> [ABOUT THIS TASK]
Output all records precisely as written.

> [ENTRIES PROVIDED]
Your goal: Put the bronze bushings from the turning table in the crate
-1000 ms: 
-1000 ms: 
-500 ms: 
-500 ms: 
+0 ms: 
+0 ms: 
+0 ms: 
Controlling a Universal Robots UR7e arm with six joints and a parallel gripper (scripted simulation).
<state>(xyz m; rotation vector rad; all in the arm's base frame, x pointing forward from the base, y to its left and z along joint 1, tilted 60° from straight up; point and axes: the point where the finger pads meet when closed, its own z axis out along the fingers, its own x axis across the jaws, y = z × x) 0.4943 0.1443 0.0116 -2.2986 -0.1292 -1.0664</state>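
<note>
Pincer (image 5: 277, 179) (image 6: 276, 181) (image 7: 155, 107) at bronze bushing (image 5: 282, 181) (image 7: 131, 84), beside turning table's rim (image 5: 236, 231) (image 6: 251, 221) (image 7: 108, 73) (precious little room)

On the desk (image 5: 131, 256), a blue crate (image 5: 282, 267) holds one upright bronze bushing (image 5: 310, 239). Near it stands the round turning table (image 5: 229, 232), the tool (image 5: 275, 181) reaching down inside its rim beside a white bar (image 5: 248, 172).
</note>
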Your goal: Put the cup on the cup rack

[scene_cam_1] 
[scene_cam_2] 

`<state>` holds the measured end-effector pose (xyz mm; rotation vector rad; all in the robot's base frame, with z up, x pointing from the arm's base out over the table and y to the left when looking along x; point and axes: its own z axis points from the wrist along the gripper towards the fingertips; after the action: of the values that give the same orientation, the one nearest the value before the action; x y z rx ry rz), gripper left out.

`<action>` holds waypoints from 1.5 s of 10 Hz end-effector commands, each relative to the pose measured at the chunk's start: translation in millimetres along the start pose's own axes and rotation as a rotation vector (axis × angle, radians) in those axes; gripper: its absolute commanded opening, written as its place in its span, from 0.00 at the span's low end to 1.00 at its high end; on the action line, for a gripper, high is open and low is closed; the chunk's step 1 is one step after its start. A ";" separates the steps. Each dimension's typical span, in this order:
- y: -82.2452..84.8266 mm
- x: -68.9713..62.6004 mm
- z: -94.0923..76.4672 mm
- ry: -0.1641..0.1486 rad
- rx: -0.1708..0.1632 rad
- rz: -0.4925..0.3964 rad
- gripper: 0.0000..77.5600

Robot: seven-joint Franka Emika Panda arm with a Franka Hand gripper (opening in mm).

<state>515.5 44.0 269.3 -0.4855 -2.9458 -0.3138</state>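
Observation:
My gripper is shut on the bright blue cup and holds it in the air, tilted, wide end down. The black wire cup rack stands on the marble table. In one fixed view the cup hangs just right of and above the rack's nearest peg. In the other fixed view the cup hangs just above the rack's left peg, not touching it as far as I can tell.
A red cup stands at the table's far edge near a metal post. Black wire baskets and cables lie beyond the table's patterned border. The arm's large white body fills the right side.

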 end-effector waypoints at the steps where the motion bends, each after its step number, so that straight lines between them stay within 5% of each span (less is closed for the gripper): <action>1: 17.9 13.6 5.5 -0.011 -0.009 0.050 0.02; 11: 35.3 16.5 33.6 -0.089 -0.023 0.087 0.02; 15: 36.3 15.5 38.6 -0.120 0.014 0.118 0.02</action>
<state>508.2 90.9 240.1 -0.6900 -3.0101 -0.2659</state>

> [TASK RESULT]
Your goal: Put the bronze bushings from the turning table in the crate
-1000 ms: 
-1000 ms: 
-500 ms: 
-500 ms: 
+0 ms: 
+0 ms: 
+0 ms: 
Controlling a Universal Robots UR7e arm with six joints and a parallel gripper (scripted simulation).
<state>(xyz m; rotation vector rad; all in the arm's base frame, x pointing forward from the base, y to its left and z along joint 1, tilted 60° from straight up; point and axes: the point where the finger pads meet when closed, its own z axis out along the fingers, its own x axis across the jaws, y = z × x) 0.4943 0.1443 0.0116 -2.2986 -0.1292 -1.0664</state>
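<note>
Pincer (image 5: 277, 179) (image 6: 276, 181) (image 7: 155, 107) at bronze bushing (image 5: 282, 181) (image 7: 131, 84), beside turning table's rim (image 5: 236, 231) (image 6: 251, 221) (image 7: 108, 73) (precious little room)

On the desk (image 5: 131, 256), a blue crate (image 5: 282, 267) holds one upright bronze bushing (image 5: 310, 239). Near it stands the round turning table (image 5: 229, 232), the tool (image 5: 275, 181) reaching down inside its rim beside a white bar (image 5: 248, 172).
</note>
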Your goal: Put the cup on the cup rack

[scene_cam_1] 
[scene_cam_2] 

`<state>` holds the measured end-effector pose (xyz mm; rotation vector rad; all in the robot's base frame, with z up, x pointing from the arm's base out over the table and y to the left when looking along x; point and axes: its own z axis points from the wrist along the gripper towards the fingertips; after the action: of the values that give the same orientation, the one nearest the value before the action; x y z rx ry rz), gripper left out.

`<action>` holds waypoints from 1.5 s of 10 Hz end-effector commands, each relative to the pose measured at the chunk's start: translation in millimetres along the start pose's own axes and rotation as a rotation vector (axis × angle, radians) in those axes; gripper: its absolute commanded opening, written as its place in its span, from 0.00 at the span's low end to 1.00 at its high end; on the action line, for a gripper, high is open and low is closed; the chunk's step 1 is one step after its start. A ";" separates the steps. Each dimension's typical span, in this order:
- y: -82.2452..84.8266 mm
- x: -68.9713..62.6004 mm
- z: -94.0923..76.4672 mm
- ry: -0.1641..0.1486 rad
- rx: -0.1708..0.1632 rad
- rz: -0.4925..0.3964 rad
- gripper: 0.0000..77.5600

Robot: seven-joint Franka Emika Panda arm with a Franka Hand gripper (opening in mm).

<state>515.5 44.0 269.3 -0.4855 -2.9458 -0.3138</state>
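Observation:
My gripper is shut on the bright blue cup and holds it in the air, tilted, wide end down. The black wire cup rack stands on the marble table. In one fixed view the cup hangs just right of and above the rack's nearest peg. In the other fixed view the cup hangs just above the rack's left peg, not touching it as far as I can tell.
A red cup stands at the table's far edge near a metal post. Black wire baskets and cables lie beyond the table's patterned border. The arm's large white body fills the right side.
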
 end-effector waypoints at the steps where the motion bends, each after its step number, so that straight lines between them stay within 5% of each span (less is closed for the gripper): <action>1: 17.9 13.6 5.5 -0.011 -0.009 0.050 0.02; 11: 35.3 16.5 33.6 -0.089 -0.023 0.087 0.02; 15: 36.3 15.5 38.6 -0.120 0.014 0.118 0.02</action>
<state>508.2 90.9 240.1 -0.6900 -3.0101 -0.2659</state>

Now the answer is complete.